Селя заметалась, не зная кого раньше успокаивать. Подхватила Ганнусю, прижала голову сына: «Тише, тише. Всё пройдёт, не плачь. Мама поцелует, и всё пройдёт. Уже хорошо. Хорошо».
– Детей не тронь, что они тебе…, – Петро говорил спокойно, хотя внутри всё клокотало. Знал – одно слово и беды не миновать.
– Товарищ комиссар, тут в подполе сало лежит, да окорока копчёные, – послышался голос одного из бойцов.
– Забирай всё, – крикнул тот в ответ. – Так, говоришь, не отдашь дом под школу? – он повернулся к молоденькому красноармейцу, стоящему у двери. – Отведешь до ставка и шлёпнешь эту паскуду кулацкую. Потом нас догоняй. Времени в обрез. Завтра утром будем школу устраивать, – повернулся он к перепуганной Секлетии, – если хоть кого здесь увижу – расстрел на месте за сопротивление советской власти. – И, смахнув со стола кувшин да перевернув стоящий в печке горшок с кашей, вышел вон.

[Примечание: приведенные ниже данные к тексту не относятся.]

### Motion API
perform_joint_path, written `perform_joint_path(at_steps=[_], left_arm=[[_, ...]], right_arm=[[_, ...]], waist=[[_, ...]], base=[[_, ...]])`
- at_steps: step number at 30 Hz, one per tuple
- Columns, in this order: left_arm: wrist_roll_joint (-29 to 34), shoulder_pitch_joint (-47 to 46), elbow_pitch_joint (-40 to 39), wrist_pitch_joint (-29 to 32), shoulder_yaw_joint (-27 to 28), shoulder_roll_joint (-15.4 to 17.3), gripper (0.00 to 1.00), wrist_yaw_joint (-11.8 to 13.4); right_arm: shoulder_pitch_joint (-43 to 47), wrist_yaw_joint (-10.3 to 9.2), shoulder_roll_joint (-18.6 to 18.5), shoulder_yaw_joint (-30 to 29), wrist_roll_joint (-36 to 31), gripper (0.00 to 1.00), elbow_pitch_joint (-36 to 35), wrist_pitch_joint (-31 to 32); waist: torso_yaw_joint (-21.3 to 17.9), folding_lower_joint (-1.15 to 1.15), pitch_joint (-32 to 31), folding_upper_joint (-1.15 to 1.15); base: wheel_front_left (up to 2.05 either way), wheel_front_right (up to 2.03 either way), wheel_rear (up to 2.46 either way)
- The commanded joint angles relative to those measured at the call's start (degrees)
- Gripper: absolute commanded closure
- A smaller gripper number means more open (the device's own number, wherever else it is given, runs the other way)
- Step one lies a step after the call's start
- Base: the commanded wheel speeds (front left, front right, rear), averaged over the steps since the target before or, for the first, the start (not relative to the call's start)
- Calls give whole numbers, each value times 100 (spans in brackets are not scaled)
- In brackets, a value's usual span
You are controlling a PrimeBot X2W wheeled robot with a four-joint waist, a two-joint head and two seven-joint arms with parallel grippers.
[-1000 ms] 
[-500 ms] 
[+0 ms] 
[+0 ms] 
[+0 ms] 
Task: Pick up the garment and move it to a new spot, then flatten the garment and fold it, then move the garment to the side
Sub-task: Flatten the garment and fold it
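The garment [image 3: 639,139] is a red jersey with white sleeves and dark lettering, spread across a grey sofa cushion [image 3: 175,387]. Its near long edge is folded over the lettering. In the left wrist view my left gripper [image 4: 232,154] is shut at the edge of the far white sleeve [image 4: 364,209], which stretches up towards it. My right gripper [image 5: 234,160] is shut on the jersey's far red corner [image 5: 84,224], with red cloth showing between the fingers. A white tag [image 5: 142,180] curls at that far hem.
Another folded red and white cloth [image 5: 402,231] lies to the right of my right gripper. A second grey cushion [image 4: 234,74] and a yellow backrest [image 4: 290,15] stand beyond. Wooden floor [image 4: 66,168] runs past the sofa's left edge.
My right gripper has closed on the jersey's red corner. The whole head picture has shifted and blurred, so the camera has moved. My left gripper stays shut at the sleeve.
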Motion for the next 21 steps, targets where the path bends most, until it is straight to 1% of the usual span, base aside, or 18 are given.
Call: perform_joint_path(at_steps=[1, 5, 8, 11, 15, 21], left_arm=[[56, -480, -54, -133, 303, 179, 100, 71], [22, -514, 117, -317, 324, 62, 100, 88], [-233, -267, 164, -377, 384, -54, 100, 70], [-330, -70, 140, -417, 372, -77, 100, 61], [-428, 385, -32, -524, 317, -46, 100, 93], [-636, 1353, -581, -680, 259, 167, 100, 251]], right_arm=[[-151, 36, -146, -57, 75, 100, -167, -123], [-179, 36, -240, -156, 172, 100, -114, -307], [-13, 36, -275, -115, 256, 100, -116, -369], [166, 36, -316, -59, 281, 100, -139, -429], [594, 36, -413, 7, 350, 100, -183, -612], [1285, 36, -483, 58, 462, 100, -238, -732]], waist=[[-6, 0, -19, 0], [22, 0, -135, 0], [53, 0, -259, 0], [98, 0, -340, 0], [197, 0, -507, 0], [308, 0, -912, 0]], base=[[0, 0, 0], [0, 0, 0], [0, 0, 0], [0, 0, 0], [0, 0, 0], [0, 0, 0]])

Красноармеец вскинул трёхлинейку: «А ну – пошевеливайся!».
Заголосила Селя, вцепилась в мужа. Заплакали дети. Он обнял жену, оторвал от себя её руки. «Детей береги». Вот и всё.

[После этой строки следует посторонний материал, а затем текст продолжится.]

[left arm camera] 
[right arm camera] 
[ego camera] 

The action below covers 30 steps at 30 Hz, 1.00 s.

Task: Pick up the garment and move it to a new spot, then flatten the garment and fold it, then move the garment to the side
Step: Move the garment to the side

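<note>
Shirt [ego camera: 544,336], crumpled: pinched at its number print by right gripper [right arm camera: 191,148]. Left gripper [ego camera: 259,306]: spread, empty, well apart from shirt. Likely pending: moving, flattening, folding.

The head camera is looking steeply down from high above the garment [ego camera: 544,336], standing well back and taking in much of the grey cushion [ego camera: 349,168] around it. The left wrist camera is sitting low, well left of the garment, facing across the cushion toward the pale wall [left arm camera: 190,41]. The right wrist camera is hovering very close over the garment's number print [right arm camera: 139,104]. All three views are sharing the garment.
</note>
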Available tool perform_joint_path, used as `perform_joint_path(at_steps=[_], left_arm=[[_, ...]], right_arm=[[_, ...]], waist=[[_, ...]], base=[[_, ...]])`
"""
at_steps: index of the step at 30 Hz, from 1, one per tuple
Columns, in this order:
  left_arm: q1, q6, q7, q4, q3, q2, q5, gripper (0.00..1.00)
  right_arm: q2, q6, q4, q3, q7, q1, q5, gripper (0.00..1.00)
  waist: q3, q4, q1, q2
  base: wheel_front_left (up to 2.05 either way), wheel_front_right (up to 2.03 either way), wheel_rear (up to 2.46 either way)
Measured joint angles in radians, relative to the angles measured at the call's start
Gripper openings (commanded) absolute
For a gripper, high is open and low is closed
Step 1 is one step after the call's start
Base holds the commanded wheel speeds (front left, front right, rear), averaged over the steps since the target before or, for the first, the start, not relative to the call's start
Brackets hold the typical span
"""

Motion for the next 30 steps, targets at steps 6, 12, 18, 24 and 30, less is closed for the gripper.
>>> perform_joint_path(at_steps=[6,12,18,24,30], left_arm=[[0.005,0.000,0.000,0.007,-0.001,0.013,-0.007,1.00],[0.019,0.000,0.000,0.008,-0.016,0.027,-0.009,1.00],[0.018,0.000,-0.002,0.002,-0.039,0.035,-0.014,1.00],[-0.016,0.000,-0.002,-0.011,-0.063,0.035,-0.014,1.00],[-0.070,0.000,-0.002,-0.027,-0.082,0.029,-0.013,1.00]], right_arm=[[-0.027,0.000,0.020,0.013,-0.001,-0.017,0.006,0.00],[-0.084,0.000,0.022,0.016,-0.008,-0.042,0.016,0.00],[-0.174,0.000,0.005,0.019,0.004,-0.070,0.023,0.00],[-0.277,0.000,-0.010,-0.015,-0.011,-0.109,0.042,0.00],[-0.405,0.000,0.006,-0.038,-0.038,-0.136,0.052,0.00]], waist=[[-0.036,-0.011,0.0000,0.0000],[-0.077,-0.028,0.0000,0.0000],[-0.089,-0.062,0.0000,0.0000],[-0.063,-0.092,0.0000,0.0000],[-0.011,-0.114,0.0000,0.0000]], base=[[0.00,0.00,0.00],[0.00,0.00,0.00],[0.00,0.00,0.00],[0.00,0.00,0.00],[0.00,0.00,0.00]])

У двери висели два кожуха. Старый, что уже старший сын носил, и новый. Недавно Петро справил себе. Провёл рукой по потёртому вороту старого. И надел новый, почти не ношеный. Обул сапоги.
– Пойдём, не пугай детей, – и, глянув на семью, шагнул на крыльцо.
***
Небо темнело. Зимой день короток, а тут и снег пошёл. Густой, красивый. Заметает следы красного отряда, уходящего из села со звонкой песней.
Петро неспешно шёл по притихшей улице. Уверенно шёл, спокойно. Будто и не на расстрел вёл его этот молодой мальчишка, держащий в непривычных к убийствам руках, старую винтовку. За подслеповатыми оконцами затаилась жизнь. Замерло село. Потрескивает мороз. Синеет лёд на ставках. Смерть рядом. Вот она, можно рукой дотронуться. «Пропадут они без меня. Пропадут. Селя сама не справится. Макару, старшему только десять лет минуло. А дочка совсем кроха. Недавно ходить научилась. И дом отберут. Куда семья денется?»